Activity: With the images removed, repeat the data below exactly.

Given material:
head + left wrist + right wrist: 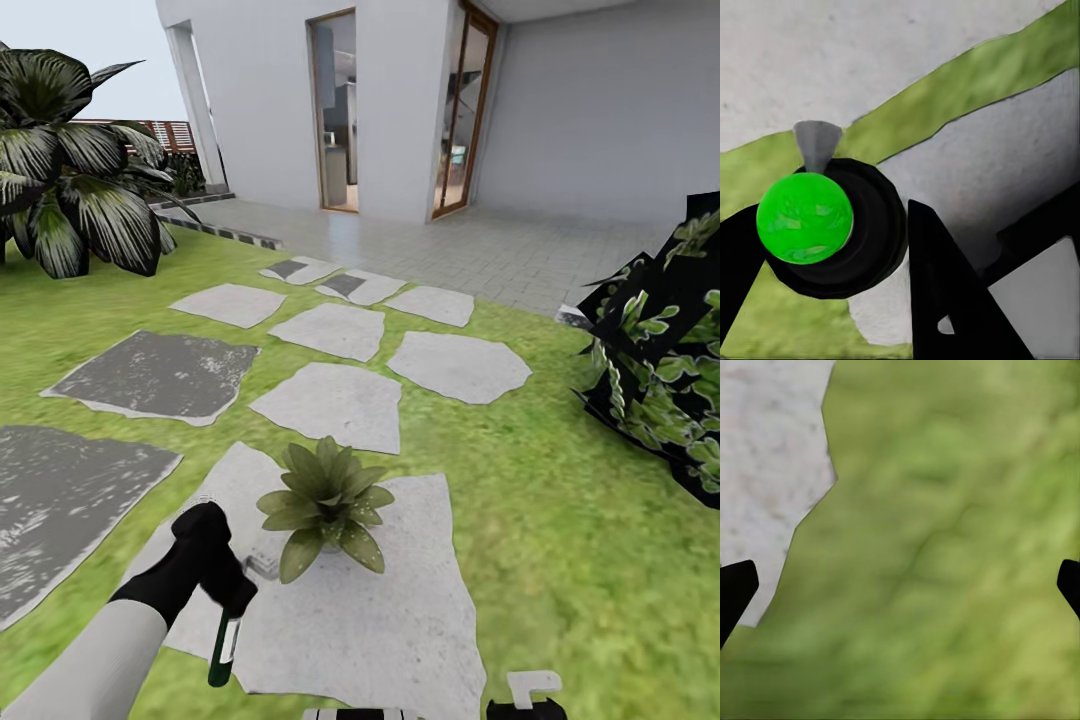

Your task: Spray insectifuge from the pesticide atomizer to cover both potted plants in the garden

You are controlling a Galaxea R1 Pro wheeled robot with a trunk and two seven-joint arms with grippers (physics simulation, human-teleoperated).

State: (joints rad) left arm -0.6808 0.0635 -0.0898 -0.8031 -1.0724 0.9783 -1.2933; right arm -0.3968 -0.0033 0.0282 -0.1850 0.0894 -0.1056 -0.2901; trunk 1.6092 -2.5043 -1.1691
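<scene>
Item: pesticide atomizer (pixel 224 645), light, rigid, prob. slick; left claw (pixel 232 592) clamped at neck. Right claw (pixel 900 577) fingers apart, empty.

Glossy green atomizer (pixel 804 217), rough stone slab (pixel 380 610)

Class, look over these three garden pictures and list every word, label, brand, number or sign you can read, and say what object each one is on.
None: no legible word, number or sign appears anywhere.
The pesticide atomizer, held in the left gripper, shows a pale patch on its side, too small and blurred to read.
The potted plant, the stepping stones and the house wall carry no writing.
</scene>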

Exercise output:
head + left wrist + right wrist: 

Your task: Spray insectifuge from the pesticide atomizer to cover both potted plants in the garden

You are controlling a Galaxea R1 Pro wheeled robot with a trunk and two seven-joint arms with grippers (physics simulation, human-teleoperated).

State: (joints rad) left arm -0.6808 0.0635 -0.0898 -0.8031 -1.0724 0.9783 -1.2933; right arm -0.3968 -0.0033 0.0282 -0.1850 0.0894 -0.1056 -0.2901; trunk 1.6092 -2.5043 -1.1691
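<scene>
Item: pesticide atomizer (pixel 224 645), light, rigid, prob. slick; left claw (pixel 232 592) clamped at neck. Right claw (pixel 900 577) fingers apart, empty.

Glossy green atomizer (pixel 804 217), rough stone slab (pixel 380 610)

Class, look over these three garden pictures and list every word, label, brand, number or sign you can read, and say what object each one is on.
None: no legible word, number or sign appears anywhere.
The pesticide atomizer, held in the left gripper, shows a pale patch on its side, too small and blurred to read.
The potted plant, the stepping stones and the house wall carry no writing.
</scene>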

The exercise has been fully answered.